Answers To Common Crohn's Disease Questions

By: GI Alliance


Ulcerative colitis and Crohn’s disease—two forms of inflammatory bowel disease (IBD)—affect 1.4 million people in the United States alone. Despite the prevalence of these diseases, very little about their causes, symptoms, or treatment options—especially pertaining to Crohn’s disease— is public knowledge, so we’ve broken down four commonly asked questions regarding Crohn’s disease. Let’s get started. What are the symptoms of Crohn’s disease?
  • Persistent Diarrhea
  • Rectal bleeding
  • Urgent need to move bowels
  • Abdominal cramps and pain
  • Sensation of incomplete evacuation
  • Constipation (can lead to bowel obstruction)

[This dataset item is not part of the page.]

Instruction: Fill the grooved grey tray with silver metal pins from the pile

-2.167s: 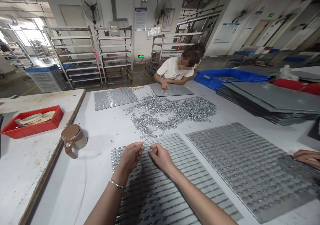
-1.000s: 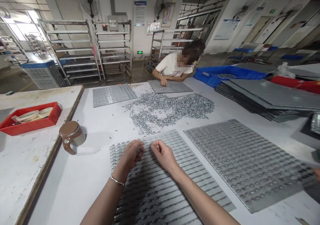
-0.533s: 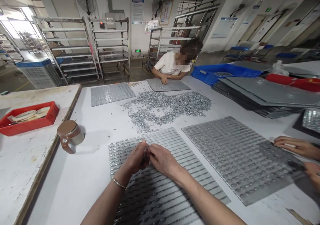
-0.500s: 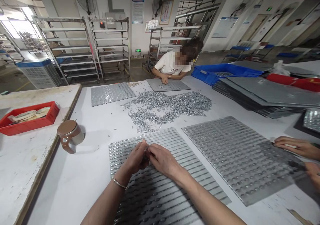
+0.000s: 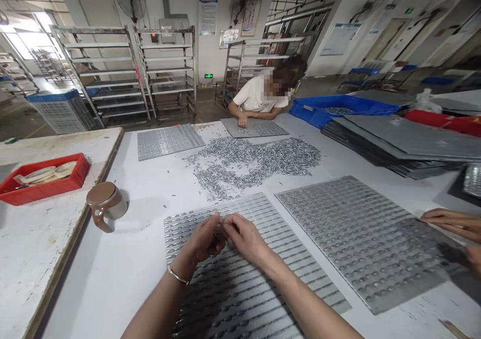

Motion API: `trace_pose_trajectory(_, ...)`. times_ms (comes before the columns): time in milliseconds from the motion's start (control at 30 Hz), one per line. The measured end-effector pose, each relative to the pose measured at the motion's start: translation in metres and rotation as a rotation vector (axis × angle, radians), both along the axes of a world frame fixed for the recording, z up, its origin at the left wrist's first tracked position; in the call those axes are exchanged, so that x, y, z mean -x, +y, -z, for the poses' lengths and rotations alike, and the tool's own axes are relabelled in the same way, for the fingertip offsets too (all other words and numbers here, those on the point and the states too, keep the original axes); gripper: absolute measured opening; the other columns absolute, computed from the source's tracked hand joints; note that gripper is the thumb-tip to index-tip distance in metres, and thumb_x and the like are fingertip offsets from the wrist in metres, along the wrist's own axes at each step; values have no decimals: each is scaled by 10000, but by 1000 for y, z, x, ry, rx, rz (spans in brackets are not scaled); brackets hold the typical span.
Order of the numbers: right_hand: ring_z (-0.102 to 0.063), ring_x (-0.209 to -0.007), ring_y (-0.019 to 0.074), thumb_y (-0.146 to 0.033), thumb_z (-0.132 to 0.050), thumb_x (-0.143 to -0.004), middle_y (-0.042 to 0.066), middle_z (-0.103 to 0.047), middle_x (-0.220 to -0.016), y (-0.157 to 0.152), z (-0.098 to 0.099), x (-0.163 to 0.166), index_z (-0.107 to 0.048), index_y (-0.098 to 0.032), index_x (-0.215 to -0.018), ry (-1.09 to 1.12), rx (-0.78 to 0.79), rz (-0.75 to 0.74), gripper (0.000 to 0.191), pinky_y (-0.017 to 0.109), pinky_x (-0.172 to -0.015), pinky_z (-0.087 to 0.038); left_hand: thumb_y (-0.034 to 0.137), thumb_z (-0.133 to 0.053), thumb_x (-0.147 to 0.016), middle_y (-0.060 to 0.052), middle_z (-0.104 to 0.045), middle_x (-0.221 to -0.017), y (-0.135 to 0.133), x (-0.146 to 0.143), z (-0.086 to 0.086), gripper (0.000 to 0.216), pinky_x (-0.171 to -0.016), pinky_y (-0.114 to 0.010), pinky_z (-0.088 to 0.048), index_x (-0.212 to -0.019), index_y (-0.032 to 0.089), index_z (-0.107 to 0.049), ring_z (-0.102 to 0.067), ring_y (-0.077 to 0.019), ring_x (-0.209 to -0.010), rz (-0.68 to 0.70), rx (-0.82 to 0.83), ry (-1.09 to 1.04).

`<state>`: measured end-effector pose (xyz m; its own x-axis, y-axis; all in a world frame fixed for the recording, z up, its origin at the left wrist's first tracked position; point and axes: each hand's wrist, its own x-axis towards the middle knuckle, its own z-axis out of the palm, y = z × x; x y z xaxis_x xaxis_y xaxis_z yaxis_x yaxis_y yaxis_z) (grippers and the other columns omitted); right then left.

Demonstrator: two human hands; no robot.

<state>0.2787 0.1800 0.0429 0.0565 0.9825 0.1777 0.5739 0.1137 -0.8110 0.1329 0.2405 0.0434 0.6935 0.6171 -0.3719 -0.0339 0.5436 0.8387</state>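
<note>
My left hand (image 5: 206, 236) and my right hand (image 5: 242, 236) meet over a flat grey board (image 5: 304, 259) lined with dark rows. Both are closed, fingertips pinched close together; whatever lies between them is too small or hidden to make out. Small shiny oval pieces sit along the rows on the board's left and near parts. Beyond the board's far edge spreads a loose pile of small silvery oval pieces (image 5: 296, 156). A bracelet circles my left wrist.
A brown-lidded mug (image 5: 107, 203) stands left, near a red tray (image 5: 77, 176). Right lies another filled board (image 5: 349, 228), with a co-worker's hands (image 5: 454, 221) at its edge. Across the table a person (image 5: 259, 96) leans over a board. Stacked grey sheets (image 5: 406, 136) and a blue crate (image 5: 311, 113) sit back right.
My hands stay in nearly the same place, the right fingers shifting slightly at the pinch. The co-worker's hands at the right move a little outward.
</note>
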Motion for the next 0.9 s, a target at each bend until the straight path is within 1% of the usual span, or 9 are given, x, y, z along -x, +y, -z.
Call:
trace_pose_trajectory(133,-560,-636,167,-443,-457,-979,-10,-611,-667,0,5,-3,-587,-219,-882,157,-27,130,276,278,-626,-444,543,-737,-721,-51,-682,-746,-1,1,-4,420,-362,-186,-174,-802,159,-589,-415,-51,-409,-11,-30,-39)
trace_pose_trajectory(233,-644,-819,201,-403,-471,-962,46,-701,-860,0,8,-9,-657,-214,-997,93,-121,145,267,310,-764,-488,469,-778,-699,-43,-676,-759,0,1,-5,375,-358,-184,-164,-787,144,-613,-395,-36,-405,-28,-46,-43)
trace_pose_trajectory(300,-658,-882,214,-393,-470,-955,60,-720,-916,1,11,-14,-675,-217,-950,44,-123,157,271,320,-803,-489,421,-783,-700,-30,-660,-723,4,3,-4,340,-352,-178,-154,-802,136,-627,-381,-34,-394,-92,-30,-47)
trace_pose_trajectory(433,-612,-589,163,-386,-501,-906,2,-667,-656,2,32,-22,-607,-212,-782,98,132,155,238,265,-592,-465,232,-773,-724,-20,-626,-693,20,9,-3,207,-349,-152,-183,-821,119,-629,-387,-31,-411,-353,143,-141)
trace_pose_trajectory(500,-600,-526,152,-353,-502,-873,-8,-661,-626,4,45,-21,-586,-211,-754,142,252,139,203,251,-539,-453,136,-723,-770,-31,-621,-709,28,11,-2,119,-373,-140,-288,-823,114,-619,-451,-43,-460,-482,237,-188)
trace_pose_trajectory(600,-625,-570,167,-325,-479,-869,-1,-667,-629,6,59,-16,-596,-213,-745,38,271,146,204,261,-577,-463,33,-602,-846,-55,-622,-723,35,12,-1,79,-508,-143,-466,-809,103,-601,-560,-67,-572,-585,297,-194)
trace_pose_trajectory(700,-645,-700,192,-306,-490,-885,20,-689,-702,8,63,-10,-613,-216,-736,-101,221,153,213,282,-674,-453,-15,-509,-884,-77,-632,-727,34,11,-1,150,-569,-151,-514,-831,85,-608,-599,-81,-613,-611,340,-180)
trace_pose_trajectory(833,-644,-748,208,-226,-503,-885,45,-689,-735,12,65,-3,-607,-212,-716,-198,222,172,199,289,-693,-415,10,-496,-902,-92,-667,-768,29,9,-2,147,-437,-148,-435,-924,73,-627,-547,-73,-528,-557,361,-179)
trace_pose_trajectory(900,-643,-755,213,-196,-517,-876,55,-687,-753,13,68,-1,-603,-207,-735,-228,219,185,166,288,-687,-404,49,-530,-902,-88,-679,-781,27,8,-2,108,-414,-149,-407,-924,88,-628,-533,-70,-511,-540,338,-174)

General symptoms that may also be associated with IBD:
  • Fever
  • Loss of appetite
  • Weight Loss
  • Fatigue
  • Night sweats
  • Loss of normal menstrual cycle
What causes Crohn’s disease? While there are several theories as to the cause of Crohn’s disease, none have been proven yet. However, scientists theorize that Crohn’s disease is caused by a combination of the following factors:
  • Immune system problems
  • Genetics
  • Environmental factors
People with Crohn’s disease generally have immune systems that react problematically, which is why Crohn’s is generally considered an autoimmune disease. The immune system may mistakenly defend the body against healthy gut microbes or may continue to defend the body once the invasive microbes have been eradicated. The inflammatory defense response can become chronic and result in ulcers or other intestinal injuries. How many people in the United States have Crohn’s disease? According to the Crohn’s & Colitis Foundation of America (CCFA), approximately 700,000 Americans have diagnosed cases of Crohn’s disease. Crohn’s—along with other Inflammatory Bowel Diseases (IBDs)—is diagnosed between the ages of 15 and 30. Is there a cure? There is currently no cure for Crohn’s disease. However, with the proper care, you and your gastroenterologist can create a treatment plan to manage your symptoms and prevent flare-ups. Commonly, Crohn’s is treated with medication. While complications may occur and surgery is a possibility, we have good treatment options now that help to keep the disease in check and prevent long term complications. Once the disease is controlled with medications, you can lead a normal life again.  It is important to have early diagnosis, appropriate treatment and follow-up is essential, along with compliance with a treatment regimen. If you or a loved one is living with Crohn’s, consult with your gastroenterologist today and ensure that you’re properly managing your symptoms.